Return to Headlines

Adriana Sanchez is Dell City ISD's New ESL Aide

Dell City ISD has a new position, one that serves a student population that needs extra support. Beginning after the Thanksgiving holiday break, Adriana Sanchez became the district's ESL instructional aide.

 

At least 15 of the Dell City School's 74 students are English-language learners. Sanchez is working with ESL students grades six through 12, in the core subject areas of English, science, math and social studies. These students are immersed in English-language instruction, and absorb language that way, but Principal Carlos Contreras said that Sanchez can “expedite that learning process,” and help ensure these students have academic success.

 

“This is a critical position – there's a high need there,” Contreras said. “There's a point in time when kids really don't understand what's going on in the classroom, because of the language barrier.”

 

In multiple improvement plans at the district in recent years, shortfalls among ESL students have been identified as one of the “root causes” for the school's failure to meet state standards. Contreras said it was necessary to address that gap directly, to support student achievement for the school as a whole.

 

Berenice Mora, the school's early-education teacher, also provides ESL assistance. She'll continue working with elementary school students, while Sanchez works with the secondary students.

 

Sanchez has worked at the district since 2014, and this year she had been school secretary.
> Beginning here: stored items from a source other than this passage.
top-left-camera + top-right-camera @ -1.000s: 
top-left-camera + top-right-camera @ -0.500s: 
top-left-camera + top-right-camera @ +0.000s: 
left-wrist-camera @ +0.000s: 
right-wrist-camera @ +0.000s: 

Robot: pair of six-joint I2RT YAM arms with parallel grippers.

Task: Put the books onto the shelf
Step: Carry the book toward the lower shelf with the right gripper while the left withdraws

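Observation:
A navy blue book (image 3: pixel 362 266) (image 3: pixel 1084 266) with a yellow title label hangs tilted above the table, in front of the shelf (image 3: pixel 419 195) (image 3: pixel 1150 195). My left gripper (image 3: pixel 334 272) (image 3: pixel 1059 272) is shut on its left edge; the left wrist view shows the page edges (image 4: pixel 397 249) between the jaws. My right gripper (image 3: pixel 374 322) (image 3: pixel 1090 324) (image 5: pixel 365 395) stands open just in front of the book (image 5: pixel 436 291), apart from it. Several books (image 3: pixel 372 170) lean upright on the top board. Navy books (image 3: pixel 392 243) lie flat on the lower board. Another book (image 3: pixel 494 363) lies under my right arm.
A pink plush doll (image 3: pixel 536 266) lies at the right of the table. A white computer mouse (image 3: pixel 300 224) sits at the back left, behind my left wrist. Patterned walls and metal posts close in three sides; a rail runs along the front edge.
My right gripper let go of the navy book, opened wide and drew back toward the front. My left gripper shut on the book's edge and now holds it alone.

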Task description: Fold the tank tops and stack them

Contreras said he'd come to rely on her in the main office.

 

“She's made my job so much easier,” he said, “but she's needed so much more for the kids.”

 

Sanchez, who picked up Spanish mostly from her grandparents and great-grandparents, sits with ESL students in the classrooms, observes them – and keeps an eye out for signs students aren't grasping the lesson. She said some students are hesitant to ask questions or get a teacher's attention when they're not fully understanding a lesson. It's her job to insure they get that extra help.

 

“I make sure they get settled into class and that they're paying attention to the lesson,” Sanchez said. “Then, when the assignment comes, I help them break it down in a way they can understand. Sometimes I have to maybe explain it in Spanish, and then say it again in English, so they can understand the two.”

 

Sanchez said the new job is a challenge and a “learning experience,” and that she'll be “relying a lot on other people for information, to guide me in the right direction as I figure it out.”

 

“I tell the kids, 'I guess we're learning together,'” Sanchez said. “When you're a little bit uncomfortable and you're out of your box, that's how you grow and that's how you learn.”

 

But Sanchez said that students are responding well – and that, even in her first week, she already has a good chemistry in the classroom with a number of students.

 

“I feel like there are a couple kids that I'm really able to help in class,” she said, “and that always makes me feel good.”